Exercise prompt: Using the records below, filter out every line that lacks "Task" and copy the rest.

BEGIN Data records

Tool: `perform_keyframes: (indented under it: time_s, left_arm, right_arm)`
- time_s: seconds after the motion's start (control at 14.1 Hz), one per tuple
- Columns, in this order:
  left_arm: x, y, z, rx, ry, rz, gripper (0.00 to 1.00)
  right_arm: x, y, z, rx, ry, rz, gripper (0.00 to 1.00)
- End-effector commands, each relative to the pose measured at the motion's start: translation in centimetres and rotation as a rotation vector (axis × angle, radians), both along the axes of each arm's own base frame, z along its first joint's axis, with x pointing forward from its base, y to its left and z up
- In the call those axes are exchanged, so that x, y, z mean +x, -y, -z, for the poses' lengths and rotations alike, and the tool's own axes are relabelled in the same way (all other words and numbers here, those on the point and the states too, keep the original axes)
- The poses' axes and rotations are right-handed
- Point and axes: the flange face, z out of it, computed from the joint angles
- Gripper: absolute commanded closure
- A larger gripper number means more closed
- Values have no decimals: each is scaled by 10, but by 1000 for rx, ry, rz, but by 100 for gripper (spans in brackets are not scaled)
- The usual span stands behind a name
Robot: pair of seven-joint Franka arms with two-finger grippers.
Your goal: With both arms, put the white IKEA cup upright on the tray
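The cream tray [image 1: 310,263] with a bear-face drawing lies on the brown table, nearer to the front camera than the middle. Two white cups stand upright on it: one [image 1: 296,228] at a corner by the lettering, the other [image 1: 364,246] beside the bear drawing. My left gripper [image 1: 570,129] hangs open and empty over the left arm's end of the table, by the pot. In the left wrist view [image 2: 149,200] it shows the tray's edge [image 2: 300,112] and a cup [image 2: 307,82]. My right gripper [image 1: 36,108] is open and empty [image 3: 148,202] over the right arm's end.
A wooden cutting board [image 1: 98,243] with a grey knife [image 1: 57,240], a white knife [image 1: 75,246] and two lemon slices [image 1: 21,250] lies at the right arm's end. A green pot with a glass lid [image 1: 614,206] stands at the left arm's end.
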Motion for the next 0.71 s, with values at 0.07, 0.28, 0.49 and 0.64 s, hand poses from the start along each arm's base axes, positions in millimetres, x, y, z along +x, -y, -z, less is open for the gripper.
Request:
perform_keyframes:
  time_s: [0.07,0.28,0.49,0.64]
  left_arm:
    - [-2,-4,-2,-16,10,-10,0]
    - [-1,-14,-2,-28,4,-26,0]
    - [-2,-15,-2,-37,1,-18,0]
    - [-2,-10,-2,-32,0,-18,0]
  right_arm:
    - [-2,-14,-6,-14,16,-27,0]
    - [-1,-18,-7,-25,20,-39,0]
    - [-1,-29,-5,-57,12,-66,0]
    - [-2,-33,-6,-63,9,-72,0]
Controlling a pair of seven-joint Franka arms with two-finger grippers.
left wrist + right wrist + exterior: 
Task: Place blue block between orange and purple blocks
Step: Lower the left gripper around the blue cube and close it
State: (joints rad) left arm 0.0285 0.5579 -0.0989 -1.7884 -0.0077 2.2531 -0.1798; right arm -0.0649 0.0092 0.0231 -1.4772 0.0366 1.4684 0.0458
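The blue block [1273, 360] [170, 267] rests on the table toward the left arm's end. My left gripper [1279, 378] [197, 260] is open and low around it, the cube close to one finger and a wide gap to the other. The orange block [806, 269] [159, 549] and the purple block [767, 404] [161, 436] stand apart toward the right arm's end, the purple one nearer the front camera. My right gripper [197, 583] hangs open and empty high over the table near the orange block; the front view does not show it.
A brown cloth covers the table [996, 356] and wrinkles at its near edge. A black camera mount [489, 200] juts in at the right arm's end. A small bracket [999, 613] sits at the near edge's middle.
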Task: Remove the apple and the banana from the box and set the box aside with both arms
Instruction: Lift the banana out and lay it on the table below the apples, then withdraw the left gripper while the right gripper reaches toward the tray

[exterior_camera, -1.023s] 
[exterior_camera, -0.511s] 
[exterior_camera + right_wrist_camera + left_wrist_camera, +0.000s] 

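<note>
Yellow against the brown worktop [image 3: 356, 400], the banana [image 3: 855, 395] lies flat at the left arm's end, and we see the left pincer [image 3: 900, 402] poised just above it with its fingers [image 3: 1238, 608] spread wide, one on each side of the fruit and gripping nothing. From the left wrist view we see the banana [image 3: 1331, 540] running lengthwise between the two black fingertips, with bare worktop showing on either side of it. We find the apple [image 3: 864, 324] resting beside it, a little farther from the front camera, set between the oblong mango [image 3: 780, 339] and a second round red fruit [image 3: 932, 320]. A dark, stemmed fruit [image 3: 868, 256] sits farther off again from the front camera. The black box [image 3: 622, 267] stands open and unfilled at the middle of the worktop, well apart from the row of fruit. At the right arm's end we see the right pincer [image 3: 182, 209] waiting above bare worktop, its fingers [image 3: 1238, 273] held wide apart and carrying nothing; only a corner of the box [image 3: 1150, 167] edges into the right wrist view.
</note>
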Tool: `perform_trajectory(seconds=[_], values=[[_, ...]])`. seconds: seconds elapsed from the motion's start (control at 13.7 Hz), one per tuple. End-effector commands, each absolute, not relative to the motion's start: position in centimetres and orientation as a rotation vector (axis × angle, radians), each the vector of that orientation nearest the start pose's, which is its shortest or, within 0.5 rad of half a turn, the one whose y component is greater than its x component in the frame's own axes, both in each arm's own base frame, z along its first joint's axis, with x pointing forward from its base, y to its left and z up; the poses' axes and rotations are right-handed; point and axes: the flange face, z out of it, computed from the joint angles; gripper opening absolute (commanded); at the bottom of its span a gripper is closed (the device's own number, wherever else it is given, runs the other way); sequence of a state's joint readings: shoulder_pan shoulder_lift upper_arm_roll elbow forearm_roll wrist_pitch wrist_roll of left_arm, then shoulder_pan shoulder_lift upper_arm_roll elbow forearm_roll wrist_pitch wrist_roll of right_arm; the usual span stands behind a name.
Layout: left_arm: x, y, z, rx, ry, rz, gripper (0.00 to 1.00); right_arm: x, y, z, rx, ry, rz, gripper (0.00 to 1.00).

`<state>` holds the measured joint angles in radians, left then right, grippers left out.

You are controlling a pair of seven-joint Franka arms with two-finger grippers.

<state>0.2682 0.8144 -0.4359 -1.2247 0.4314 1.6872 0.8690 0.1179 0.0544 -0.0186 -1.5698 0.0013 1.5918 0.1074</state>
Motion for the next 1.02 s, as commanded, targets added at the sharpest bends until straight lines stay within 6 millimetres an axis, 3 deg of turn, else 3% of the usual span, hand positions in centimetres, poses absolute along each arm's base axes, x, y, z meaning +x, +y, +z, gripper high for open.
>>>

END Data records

Your response:
Task: Place blue block between orange and purple blocks
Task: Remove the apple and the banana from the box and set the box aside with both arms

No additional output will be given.